What isn't going so well is my attitude and mindset when it comes to everything else BUT healthy living.
I'm really messing up my social life (which isn't social yet, actually. it's the life of an anarchist hermit who means it when she says she just DOESN'T CARE about tomorrow or today). I told myself that I'd try to be out there, dilligent with my studies (i hardly ever went to classes almost a year now because I was depressed and unaware of it), trying to make friends and stuff. But somehoe I feel so much better locked inside my home, letting everything else out and away from me. I started not going to classes again. I sit inside all day and wonder why I feel so crappy when I go outside. I'm not approaching people, when I am out there I'm looking forwaard to get back inside and lock everyone else out. I hope I'll figure it out. I've been on antidepressants since July and my mood has improved A LOT. But I'm still not doing great.
To be honest, it might be that I'm also not head over heels with what I study. Economics I like, I just don't like that much of it. I'd rather be an artist. But it's been a long time since I sat down and transform my feelings or my memories into a poem or a short story. I don't feel I have something of importance to tell the world. And I don't think I'm talended in the first place. In fact, I've even come to dislike writing. It makes me sick to my stomach when I think of even trying to interpret my thoughts into a text. My head is such a bad place for me to be... I want to get out of there.

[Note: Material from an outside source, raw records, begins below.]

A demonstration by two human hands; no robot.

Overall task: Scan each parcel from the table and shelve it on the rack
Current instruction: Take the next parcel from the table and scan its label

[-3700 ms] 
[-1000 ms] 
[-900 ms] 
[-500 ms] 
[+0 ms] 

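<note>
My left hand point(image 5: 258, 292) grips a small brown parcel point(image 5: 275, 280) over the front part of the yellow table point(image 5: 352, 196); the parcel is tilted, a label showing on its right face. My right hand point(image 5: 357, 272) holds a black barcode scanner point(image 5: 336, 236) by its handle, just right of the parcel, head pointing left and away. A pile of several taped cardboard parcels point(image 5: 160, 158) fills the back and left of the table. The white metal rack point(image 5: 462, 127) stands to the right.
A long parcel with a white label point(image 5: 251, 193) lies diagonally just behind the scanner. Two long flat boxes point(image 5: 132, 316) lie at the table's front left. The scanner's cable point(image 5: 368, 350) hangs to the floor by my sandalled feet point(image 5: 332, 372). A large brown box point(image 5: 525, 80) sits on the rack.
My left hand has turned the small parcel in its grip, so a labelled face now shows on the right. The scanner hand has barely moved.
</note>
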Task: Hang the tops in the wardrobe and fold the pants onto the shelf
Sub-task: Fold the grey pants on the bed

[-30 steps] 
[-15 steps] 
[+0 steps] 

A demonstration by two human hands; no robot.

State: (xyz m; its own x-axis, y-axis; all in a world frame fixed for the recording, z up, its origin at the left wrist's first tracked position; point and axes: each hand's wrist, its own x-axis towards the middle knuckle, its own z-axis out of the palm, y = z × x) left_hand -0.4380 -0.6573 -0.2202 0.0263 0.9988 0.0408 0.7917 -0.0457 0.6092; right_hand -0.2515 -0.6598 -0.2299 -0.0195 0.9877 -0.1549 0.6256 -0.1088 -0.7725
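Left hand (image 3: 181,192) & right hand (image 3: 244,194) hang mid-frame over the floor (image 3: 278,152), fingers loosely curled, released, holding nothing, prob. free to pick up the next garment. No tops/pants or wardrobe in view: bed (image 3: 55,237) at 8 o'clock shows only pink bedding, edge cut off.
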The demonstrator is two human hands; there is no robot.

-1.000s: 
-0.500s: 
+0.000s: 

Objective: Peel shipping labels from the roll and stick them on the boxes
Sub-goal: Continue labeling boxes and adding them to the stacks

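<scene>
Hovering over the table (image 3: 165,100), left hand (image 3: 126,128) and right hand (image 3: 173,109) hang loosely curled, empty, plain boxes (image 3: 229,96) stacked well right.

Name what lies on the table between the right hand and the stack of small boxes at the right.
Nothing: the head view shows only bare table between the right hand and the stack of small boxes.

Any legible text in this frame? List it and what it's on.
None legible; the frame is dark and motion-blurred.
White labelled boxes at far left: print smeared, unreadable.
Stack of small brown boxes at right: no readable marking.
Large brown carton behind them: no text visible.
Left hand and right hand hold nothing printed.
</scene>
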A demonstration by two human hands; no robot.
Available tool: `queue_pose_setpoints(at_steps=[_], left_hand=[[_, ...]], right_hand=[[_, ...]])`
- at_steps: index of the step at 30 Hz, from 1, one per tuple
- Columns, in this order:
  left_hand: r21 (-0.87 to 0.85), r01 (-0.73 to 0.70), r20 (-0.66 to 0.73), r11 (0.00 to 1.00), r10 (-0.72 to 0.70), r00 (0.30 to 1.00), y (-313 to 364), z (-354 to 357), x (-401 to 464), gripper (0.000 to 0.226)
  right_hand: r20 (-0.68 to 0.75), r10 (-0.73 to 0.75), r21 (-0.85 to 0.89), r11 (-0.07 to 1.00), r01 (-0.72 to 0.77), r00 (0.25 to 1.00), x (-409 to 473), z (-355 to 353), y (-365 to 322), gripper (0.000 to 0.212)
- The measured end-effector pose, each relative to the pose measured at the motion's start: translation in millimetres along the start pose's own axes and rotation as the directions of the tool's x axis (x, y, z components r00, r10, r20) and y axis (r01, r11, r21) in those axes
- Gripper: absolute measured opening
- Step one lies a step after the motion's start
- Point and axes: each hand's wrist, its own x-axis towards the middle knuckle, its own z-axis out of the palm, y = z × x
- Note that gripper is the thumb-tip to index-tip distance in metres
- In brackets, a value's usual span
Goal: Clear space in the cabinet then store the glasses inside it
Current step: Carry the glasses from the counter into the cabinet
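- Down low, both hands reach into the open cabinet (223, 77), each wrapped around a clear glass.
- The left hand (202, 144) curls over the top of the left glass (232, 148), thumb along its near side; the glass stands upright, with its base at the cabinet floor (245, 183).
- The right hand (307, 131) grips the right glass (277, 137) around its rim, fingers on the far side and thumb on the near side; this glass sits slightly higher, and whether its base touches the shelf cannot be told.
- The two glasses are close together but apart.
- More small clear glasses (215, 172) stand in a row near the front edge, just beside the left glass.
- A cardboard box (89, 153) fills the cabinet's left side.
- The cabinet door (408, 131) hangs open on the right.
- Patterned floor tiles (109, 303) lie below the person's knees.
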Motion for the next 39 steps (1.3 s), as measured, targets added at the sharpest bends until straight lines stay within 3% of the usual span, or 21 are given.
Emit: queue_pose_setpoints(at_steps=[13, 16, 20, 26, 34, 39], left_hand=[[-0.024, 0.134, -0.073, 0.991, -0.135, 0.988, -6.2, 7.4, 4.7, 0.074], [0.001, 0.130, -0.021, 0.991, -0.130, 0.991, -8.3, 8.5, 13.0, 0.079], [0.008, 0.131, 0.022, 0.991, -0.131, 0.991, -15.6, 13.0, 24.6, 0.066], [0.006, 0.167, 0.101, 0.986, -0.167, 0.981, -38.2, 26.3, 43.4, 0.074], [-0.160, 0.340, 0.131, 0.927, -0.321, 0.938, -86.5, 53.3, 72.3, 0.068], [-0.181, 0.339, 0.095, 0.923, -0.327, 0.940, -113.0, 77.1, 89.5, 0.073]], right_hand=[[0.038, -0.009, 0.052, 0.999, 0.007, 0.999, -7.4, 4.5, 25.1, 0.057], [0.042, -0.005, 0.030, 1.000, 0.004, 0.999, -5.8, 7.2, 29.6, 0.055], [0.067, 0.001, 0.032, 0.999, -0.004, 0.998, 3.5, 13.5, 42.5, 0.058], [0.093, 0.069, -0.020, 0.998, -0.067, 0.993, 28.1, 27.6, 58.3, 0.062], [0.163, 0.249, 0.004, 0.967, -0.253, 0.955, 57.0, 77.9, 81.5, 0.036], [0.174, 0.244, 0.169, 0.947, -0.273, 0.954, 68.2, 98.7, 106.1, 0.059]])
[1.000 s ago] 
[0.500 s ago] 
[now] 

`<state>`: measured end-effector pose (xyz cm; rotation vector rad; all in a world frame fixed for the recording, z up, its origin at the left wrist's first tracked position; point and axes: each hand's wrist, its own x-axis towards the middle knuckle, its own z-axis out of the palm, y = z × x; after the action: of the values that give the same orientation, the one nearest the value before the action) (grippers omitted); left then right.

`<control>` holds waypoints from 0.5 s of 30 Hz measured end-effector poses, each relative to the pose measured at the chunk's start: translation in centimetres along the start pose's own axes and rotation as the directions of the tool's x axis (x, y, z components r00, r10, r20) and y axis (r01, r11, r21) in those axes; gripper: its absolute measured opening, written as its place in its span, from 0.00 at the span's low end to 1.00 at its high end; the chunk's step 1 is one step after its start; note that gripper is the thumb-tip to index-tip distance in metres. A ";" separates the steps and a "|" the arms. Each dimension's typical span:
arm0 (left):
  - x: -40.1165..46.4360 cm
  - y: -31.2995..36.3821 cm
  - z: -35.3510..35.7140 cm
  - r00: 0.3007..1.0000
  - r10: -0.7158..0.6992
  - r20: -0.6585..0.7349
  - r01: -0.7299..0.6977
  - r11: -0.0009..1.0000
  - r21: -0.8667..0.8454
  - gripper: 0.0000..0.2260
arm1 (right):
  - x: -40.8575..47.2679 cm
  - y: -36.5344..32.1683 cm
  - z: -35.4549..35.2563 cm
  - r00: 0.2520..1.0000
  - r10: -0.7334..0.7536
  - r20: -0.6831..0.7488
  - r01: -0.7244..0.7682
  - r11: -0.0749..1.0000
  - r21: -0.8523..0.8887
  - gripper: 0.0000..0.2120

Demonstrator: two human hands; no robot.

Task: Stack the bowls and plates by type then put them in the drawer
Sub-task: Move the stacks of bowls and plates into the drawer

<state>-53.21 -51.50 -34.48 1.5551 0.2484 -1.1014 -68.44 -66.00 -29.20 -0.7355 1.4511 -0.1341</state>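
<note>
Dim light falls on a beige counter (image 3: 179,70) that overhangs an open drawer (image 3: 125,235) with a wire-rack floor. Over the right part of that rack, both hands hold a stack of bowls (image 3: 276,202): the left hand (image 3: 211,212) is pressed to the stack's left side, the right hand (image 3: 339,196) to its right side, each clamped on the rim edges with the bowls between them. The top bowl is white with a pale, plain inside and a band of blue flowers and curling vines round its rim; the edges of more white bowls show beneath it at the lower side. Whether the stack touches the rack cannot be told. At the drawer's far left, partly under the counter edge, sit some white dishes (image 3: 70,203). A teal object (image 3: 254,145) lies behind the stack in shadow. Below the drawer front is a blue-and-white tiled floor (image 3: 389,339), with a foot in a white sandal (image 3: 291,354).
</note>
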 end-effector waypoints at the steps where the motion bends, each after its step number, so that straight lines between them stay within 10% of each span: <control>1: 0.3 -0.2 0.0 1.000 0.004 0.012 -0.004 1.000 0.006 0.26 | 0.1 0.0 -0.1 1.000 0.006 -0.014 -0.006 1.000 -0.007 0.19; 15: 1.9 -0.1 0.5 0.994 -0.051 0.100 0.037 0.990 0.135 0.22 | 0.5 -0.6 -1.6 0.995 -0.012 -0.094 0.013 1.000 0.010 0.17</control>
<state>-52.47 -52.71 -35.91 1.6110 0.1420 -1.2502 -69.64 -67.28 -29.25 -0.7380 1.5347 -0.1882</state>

Point is, even if I didn't study Economics and I was an artist, I'd most probably still hate every minute of it. Oh, I really wanna punch me in the face!
So yeah, I guess I'll keep fighting my way out of the house... I have to promise myself that next weekend I'll go out with someone. And I have to promise myself that this week I'll attend all my classes. HeII, that's a lot of promises I'm making...
Anyway, I'll try to do at least some of it. I know I can. I just don't know if I want to. No, I know I want to. But I love that part of me which doesn't want to a little too much not to let it have its way. Oh, and now I'm delirious. I can. I just wish I could say I WILL.